Pull every line that includes the word "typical" out of the data below and copy it.

→ **RECORDS SUPPLIED**:
Segment Open

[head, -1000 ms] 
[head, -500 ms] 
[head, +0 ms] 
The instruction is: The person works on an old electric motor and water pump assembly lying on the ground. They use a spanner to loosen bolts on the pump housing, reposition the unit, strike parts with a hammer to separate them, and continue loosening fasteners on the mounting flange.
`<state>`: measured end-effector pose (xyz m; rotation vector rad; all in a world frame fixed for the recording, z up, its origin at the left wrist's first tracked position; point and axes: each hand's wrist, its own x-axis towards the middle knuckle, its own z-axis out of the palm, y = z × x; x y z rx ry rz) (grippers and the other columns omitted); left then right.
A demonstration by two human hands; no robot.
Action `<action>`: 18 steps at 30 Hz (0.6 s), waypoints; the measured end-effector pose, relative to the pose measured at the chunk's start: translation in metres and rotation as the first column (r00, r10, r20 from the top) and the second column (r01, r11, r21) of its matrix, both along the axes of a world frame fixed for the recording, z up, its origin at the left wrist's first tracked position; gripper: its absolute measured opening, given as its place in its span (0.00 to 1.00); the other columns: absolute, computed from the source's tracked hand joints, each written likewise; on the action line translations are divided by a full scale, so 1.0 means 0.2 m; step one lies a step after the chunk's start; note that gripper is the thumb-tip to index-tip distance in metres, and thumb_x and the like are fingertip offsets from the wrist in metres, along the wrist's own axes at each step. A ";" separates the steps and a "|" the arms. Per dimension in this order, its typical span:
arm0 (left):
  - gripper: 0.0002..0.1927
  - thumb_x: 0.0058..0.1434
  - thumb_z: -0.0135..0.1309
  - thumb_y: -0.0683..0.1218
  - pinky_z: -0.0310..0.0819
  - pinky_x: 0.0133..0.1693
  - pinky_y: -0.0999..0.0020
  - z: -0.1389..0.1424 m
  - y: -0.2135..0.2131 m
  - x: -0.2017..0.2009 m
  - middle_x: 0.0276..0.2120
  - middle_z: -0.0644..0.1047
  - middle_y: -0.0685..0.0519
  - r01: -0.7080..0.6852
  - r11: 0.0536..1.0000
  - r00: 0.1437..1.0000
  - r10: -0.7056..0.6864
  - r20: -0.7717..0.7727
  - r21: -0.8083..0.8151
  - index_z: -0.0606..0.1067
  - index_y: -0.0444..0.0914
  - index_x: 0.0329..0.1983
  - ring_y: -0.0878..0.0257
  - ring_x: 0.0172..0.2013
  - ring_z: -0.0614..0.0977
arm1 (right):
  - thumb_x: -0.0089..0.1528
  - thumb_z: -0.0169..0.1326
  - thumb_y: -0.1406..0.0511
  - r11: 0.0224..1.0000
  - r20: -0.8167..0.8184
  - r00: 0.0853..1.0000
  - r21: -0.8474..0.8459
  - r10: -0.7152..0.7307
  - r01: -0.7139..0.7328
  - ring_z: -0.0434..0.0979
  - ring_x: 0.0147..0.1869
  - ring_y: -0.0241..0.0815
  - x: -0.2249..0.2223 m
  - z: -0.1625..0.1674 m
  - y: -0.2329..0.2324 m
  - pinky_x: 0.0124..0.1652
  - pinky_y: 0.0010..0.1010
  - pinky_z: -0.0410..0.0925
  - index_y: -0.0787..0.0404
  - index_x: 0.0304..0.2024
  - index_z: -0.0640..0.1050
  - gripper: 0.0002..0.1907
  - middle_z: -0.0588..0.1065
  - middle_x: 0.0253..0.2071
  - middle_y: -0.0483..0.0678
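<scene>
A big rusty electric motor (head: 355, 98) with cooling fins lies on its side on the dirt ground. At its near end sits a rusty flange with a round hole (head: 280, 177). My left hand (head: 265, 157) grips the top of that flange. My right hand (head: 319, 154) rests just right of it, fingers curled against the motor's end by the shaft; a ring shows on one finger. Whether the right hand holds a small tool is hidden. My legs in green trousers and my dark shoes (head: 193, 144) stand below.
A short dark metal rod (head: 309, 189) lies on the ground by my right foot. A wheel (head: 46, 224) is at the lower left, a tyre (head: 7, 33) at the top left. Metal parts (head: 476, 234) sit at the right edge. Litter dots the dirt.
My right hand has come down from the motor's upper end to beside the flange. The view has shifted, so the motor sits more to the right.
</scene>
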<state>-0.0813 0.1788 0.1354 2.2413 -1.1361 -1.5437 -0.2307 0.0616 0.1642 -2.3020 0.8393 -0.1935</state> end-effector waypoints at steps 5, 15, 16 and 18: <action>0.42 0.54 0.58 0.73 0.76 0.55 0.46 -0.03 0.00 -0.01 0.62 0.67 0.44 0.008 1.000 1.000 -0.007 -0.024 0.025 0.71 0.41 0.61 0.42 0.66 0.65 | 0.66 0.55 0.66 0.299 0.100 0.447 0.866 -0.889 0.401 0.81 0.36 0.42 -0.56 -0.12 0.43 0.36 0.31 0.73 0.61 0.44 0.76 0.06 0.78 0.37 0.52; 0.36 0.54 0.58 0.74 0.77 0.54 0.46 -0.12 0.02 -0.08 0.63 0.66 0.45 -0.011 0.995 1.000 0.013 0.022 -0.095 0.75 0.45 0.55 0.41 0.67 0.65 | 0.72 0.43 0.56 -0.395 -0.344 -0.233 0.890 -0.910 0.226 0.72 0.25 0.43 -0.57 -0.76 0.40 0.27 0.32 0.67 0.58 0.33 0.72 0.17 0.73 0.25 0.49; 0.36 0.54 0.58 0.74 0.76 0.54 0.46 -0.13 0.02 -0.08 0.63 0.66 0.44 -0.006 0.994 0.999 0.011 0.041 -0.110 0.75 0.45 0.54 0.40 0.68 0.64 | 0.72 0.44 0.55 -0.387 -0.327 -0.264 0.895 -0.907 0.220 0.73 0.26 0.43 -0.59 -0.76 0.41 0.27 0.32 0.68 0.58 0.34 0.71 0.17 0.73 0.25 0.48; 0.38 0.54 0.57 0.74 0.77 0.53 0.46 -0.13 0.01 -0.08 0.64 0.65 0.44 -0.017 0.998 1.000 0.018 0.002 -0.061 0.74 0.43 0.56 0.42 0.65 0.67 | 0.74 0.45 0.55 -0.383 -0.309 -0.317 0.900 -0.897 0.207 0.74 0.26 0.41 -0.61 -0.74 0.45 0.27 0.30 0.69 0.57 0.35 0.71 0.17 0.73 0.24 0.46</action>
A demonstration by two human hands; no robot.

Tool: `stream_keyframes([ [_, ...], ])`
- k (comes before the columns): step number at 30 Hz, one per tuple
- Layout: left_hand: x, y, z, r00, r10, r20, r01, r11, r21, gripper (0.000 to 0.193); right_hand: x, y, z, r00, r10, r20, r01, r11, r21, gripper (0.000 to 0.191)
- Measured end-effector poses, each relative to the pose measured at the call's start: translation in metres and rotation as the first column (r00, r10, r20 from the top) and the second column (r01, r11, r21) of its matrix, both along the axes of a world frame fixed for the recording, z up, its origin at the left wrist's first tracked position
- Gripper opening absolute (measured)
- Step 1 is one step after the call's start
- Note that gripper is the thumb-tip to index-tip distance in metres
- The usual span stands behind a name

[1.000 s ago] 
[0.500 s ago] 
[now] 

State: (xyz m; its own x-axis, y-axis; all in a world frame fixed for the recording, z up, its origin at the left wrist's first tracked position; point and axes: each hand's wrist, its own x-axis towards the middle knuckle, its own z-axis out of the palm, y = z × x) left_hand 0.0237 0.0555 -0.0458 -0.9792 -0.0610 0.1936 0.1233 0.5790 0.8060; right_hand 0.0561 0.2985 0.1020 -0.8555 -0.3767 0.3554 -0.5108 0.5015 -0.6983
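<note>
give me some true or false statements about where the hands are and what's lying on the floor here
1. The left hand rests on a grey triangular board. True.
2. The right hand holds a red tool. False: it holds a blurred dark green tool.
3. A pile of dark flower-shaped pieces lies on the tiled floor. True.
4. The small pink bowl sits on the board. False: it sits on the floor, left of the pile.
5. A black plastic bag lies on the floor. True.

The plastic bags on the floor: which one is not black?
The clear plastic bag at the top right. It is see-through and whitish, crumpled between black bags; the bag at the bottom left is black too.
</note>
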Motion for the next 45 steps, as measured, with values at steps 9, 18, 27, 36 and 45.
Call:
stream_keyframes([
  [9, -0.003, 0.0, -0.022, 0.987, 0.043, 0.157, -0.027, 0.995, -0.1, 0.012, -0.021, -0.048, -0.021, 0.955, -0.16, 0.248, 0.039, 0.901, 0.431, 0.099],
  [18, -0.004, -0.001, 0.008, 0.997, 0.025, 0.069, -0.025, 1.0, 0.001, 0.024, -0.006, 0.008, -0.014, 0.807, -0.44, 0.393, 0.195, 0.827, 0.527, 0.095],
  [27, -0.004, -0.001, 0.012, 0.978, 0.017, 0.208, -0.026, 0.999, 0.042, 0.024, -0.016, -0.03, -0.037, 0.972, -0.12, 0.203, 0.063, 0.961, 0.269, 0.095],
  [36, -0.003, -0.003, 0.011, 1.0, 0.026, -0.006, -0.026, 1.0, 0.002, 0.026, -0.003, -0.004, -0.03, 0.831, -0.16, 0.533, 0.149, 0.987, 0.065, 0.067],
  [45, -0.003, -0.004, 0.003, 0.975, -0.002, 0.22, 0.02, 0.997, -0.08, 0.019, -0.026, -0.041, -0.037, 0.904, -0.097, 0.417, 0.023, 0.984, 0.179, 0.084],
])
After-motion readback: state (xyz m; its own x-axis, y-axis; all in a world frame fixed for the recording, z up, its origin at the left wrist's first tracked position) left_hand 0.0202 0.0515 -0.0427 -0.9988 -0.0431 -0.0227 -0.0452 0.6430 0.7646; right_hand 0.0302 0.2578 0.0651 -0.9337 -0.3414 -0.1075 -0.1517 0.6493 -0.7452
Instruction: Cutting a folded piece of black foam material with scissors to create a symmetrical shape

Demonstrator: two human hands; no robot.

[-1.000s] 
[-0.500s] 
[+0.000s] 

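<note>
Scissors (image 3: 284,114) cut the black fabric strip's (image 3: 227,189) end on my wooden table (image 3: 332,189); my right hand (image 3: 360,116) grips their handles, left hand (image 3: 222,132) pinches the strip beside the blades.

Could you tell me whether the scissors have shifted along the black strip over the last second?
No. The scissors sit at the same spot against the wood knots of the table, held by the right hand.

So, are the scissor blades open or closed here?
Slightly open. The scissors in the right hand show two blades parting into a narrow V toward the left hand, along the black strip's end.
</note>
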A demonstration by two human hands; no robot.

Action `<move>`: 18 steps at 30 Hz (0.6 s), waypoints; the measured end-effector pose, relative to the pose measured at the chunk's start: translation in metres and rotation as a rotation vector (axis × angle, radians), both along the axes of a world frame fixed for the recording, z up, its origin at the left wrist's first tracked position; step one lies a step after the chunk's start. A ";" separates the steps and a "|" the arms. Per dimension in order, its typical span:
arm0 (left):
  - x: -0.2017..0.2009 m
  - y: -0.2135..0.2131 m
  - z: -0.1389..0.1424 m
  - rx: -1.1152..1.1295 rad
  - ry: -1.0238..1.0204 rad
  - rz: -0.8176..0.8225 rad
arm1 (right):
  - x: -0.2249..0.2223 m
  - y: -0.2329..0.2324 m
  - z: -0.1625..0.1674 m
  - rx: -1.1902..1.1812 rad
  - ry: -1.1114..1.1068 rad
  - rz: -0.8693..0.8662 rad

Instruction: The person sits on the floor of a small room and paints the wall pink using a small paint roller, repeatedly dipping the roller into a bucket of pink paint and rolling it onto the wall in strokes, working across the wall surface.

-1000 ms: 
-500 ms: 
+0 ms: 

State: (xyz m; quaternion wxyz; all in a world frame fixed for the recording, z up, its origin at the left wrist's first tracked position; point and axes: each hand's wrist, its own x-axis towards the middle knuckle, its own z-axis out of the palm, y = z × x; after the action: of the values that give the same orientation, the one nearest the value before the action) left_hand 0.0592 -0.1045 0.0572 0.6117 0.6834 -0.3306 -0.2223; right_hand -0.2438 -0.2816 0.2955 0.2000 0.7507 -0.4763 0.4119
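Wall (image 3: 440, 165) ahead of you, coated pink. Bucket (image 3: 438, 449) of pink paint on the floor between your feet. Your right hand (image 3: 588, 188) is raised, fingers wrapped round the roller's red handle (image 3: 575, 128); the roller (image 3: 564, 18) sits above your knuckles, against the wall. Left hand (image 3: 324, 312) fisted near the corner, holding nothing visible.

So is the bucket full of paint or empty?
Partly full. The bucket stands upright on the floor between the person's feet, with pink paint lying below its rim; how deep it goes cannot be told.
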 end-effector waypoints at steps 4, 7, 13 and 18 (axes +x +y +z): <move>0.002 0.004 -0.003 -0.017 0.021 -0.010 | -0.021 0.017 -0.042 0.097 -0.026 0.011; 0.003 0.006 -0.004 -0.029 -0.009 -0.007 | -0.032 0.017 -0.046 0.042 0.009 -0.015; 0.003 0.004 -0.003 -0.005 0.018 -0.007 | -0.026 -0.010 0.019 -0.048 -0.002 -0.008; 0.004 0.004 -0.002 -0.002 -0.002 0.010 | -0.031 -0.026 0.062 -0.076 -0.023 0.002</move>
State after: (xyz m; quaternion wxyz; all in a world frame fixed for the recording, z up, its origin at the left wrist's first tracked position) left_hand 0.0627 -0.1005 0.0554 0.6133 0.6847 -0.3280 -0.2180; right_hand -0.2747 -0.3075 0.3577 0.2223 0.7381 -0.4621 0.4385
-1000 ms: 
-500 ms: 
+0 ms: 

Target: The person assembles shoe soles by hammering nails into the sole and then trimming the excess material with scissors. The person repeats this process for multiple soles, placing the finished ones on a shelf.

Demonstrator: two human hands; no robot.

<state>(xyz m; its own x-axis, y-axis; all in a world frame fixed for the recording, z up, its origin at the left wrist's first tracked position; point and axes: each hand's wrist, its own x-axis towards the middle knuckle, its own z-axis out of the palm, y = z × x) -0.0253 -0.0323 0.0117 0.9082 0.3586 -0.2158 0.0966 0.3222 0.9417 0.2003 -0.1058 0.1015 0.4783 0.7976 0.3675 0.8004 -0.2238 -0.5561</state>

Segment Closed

→ **SOLUTION BELOW**:
Action `<action>`: 18 steps at 30 Hz (0.6 s), waypoints; the measured end-effector pose, relative to the pose measured at the chunk's start: translation in metres and rotation as the first column (r00, r10, r20 from the top) and the second column (r01, r11, r21) of its matrix, both along the axes of a world frame fixed for the recording, z up, its origin at the left wrist's first tracked position; gripper: its absolute measured opening, given as its place in its span (0.00 to 1.00); the other columns: absolute, computed from the source's tracked hand joints, each written likewise; on the action line translations are divided by a full scale, so 1.0 means 0.2 m; step one lies a step after the chunk's start; note that gripper is the thumb-tip to index-tip distance in metres, and thumb_x and the like are fingertip offsets from the wrist in metres, along the wrist's own axes at each step. A ";" separates the steps and a "|" the arms. Per dimension in this order, its typical span:
Action `<move>`: 18 steps at 30 Hz (0.6 s), waypoints; the measured end-effector pose, relative to the pose measured at the chunk's start: translation in metres and rotation as a rotation vector (axis × angle, radians), both along the axes of a world frame fixed for the recording, z up, its origin at the left wrist's first tracked position; step one lies a step after the chunk's start. A ";" separates the steps and a "|" the arms. Per dimension in order, its typical span:

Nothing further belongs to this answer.